### TASK TO COMPLETE:
Pull every line containing "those" from the entries.

### DATA PROVIDED:
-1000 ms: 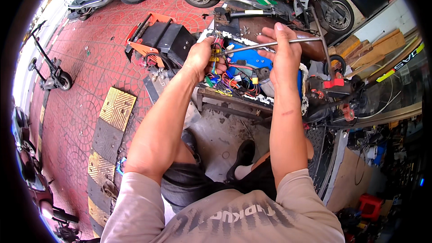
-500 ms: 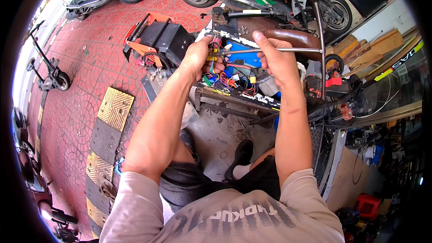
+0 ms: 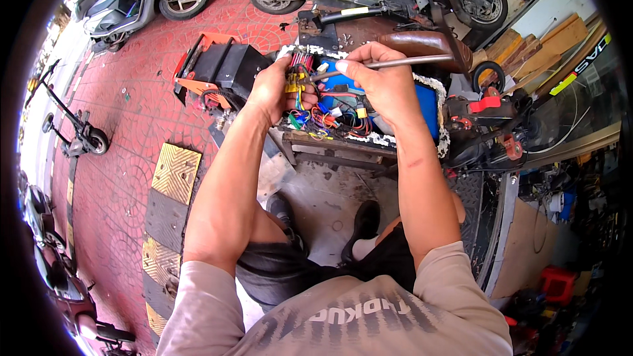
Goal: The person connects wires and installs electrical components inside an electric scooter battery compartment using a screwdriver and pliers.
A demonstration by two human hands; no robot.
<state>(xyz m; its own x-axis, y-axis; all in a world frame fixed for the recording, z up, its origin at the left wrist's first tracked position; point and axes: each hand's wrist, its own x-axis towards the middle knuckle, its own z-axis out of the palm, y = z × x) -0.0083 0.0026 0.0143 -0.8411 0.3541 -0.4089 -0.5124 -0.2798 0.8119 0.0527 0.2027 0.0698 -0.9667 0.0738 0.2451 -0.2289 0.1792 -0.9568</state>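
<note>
In front of me an opened scooter deck (image 3: 443, 95) with white foam edging holds a blue battery pack (image 3: 427, 109) and a tangle of coloured wires (image 3: 323, 117). My left hand (image 3: 270, 89) is closed around a yellow connector block (image 3: 295, 83) with wires running from it, at the left end of the deck. My right hand (image 3: 379, 82) pinches the shaft of a long metal T-handle wrench (image 3: 415, 61). The wrench's tip reaches the yellow connector block; whether it sits on a fastener there I cannot tell.
A black box with an orange frame (image 3: 231, 66) lies left of the deck. Behind it are a brown seat (image 3: 422, 49) and a motorbike wheel (image 3: 481, 0). Wood offcuts (image 3: 547, 43) stand at the right. Below the deck runs a metal bench frame (image 3: 336, 160). A kick scooter (image 3: 82, 128) stands far left.
My right hand has moved left and shifted its grip on the wrench, whose handle has swung round and tilted. The wrench tip has gone left with my left hand and the connector.
</note>
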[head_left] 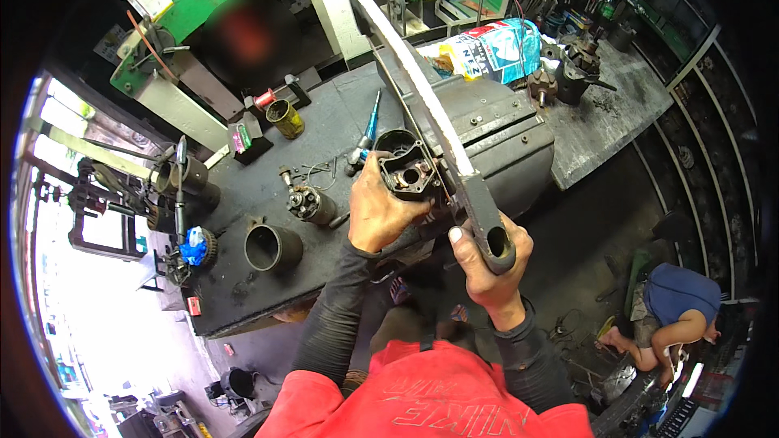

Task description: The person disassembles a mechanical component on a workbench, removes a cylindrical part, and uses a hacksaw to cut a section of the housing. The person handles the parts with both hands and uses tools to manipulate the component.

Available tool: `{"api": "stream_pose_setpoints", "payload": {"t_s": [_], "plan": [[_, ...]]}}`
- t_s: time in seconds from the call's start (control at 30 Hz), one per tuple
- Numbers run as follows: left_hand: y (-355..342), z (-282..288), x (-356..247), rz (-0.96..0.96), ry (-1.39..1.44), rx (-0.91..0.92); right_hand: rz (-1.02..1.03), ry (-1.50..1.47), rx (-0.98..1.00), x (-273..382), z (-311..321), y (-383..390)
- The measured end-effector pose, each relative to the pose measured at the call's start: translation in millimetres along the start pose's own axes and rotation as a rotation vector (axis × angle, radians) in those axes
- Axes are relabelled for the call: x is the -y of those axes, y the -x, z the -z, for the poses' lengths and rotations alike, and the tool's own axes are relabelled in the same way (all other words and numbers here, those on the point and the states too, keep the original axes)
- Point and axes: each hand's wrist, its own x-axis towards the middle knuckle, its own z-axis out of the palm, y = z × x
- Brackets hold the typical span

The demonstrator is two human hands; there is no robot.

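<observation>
My right hand (493,272) is closed around the dark handle of a hacksaw (426,101). The saw's white-wrapped frame slants up and away to the left, and its thin blade runs along the left side of the frame. My left hand (377,212) grips a dark metal housing (410,180) with an open, hollow end. The lower part of the blade passes close by the right side of this housing; whether it touches the metal I cannot tell. Just beyond the left hand lies a blue-handled screwdriver (372,120), beside the housing.
A large dark metal body (503,142) stands right of the saw. On the bench (349,89) are a metal cylinder (273,248), a motor part (310,205) and a yellowish can (285,118). A blue-and-white bag (503,49) lies farther back. Another person (680,304) crouches at lower right.
</observation>
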Motion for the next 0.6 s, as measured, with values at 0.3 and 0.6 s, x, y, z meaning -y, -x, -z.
{"api": "stream_pose_setpoints", "payload": {"t_s": [0.3,0.6], "plan": [[1,-4,17,-0.097,-0.023,-0.021,-0.328,-0.59,-0.058,51,48,44],[45,2,-8,-0.068,-0.129,-0.152,-0.314,-1.181,-0.006,70,131,72]]}}
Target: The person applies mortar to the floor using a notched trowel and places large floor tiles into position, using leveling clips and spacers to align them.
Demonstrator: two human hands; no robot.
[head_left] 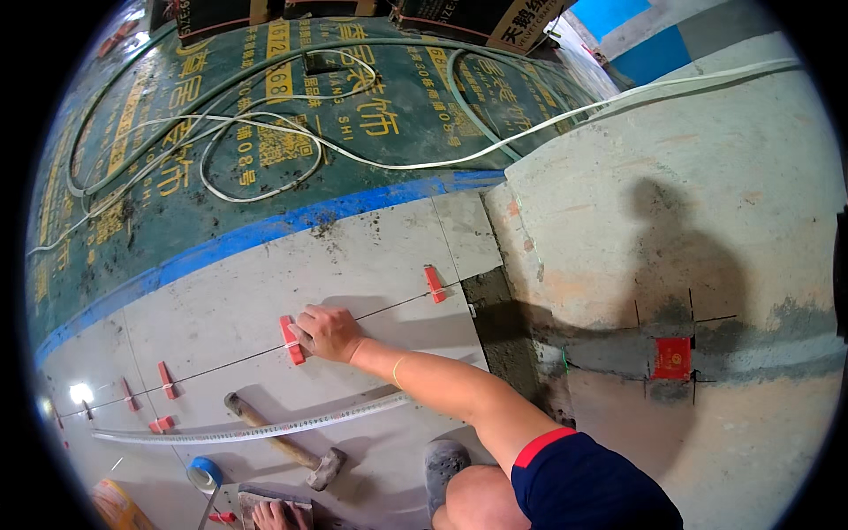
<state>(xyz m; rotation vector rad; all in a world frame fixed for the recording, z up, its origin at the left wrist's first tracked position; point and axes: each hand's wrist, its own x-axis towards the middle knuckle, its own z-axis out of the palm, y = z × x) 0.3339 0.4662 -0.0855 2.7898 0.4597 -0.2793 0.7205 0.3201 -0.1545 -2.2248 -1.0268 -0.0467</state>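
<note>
My right hand (331, 334) reaches across the pale floor tiles with its fingers curled against a red tile-levelling wedge (291, 341), which sits across a tile joint. Another red wedge (434, 284) stands on the same joint to the right, and several more lie to the left. At the lower edge my left hand (272, 516) is partly cut off, its fingers bent over a grey rectangular block (300, 508). Between the hands lie a hammer (327, 469) with a wooden handle and a white measuring tape blade (265, 432) that passes over that handle.
A blue tape roll (204, 474) lies left of the hammer. Green protective sheeting (256, 168) edged with blue tape carries a looped white cable (415, 166) and hose. Dark boxes (481, 22) stand beyond. On the right wall is a red square cover (672, 359).
</note>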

### EXPECTED OUTPUT:
- The measured end-effector pose, each relative to the pose measured at the call's start: translation in millimetres along the start pose's own axes and rotation as a rotation vector (axis × angle, radians) in those axes
- Axes are relabelled for the call: x is the -y of those axes, y the -x, z the -z, for the poses' lengths and rotations alike, and the tool's own axes are relabelled in the same way (all other words and numbers here, those on the point and the states too, keep the original axes)

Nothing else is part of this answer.